A concrete volleyball court and a block of public toilets had also been built nearby, and a large hole had been dug for the accompanying septic tanks.

These are obviously important amenities of public benefit to Pangani’s residents. But, in the planning and installation of these, seemingly no one had thought to notify the local Antiquities officer, based 50km away in Tanga, to carry out a watching brief as trenches and holes were dug over part of the historic waterfront. When Paul, Nick and Elinaza looked in the holes that were still open, they could see sherds of pottery and traces of masonry exposed in the sections.

Figure 3. Buried archaeological horizon in section around septic tank Pangani February 2018
Figure 3. The red arrows point to the buried archaeological material within the section around septic tank Pangani February 2018 (click to enlarge)

Clearly there has been settlement activity here at some time in the past, and since this is not shown on even the earliest German maps of the town, these features may date to an earlier phase. Most likely, this was during the period of Omani control, but because nothing was recorded, our theory cannot be confirmed until someone excavates here.

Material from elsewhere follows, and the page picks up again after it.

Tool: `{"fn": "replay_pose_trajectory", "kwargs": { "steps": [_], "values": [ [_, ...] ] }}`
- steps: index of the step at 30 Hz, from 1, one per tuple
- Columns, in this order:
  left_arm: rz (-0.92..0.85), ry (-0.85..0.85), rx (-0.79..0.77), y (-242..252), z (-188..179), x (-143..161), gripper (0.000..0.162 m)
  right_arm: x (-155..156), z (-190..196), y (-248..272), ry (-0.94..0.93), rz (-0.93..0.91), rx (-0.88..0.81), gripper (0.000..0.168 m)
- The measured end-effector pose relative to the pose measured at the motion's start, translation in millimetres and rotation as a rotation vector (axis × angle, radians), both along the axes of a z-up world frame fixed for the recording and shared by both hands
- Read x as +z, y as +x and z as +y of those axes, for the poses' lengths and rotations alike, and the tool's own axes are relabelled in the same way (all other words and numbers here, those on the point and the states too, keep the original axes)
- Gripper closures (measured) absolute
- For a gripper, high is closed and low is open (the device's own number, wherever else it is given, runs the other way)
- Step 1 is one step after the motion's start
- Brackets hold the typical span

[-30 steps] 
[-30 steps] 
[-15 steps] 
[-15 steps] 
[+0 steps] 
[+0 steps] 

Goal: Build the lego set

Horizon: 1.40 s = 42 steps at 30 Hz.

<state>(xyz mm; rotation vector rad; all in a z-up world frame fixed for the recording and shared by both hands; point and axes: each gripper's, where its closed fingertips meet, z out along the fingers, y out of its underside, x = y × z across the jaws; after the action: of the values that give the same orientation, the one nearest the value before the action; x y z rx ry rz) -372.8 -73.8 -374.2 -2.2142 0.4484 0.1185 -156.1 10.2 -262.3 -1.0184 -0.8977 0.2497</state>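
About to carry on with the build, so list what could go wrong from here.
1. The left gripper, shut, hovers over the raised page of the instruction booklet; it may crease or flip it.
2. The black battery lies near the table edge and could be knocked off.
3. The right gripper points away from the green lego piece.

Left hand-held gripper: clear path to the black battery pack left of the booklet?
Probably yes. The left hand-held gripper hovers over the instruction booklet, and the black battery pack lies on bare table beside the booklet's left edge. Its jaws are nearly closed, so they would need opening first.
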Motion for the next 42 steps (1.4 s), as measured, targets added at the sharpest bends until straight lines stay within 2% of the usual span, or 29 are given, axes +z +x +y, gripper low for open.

The need to build local capacity so as to monitor this kind of everyday modification to the historic environment became apparent on the first morning the team were in Pangani in July. On reaching the Pangarithi, Uzikwasa’s fantastic heritage centre, we immediately saw signs of construction work in the grounds of the Old Bohora Mosque directly opposite Bwanga House (which houses the heritage centre), and looking through the railings it was clear that the foundation trenches for (so we were told) a new madrassa had cut through a thick layer of archaeological material. With kind permission of the Imam and the work crew, project member Graham Bruce, Severine Kizito from Pangarithi, and our Antiquities representative Ally Mbarouk were able to do rapid recording of what had been exposed in section (see figure 4) and to collect artefacts from the spoil dumps. But how much more might have been learned had someone at Pangarithi been told about the plans for a new building in the historic heart of Pangani in advance of construction work so a proper watching brief could have been organised.

Figure 4. GB SK and AM carrying out the watching brief
Figure 4. GB SK and AM carrying out the watching brief (click to enlarge)

Graham and Nick, for whom this kind of work is part of their stock-in-trade and work back in the UK, therefore took the initiative to train both Severine and Ally in the fundamentals of archaeological recording and how to do an archaeological watching brief as part of the project’s capacity building goals. From now on, both of them are able to contribute to monitoring small scale construction and extraction projects that happen daily (we saw two more instances in the ten days of Phase 1 of the 2018 field season) in Pangani and elsewhere. In addition, Severine and Ally were provided with watching brief equipment to make the recording easier for them.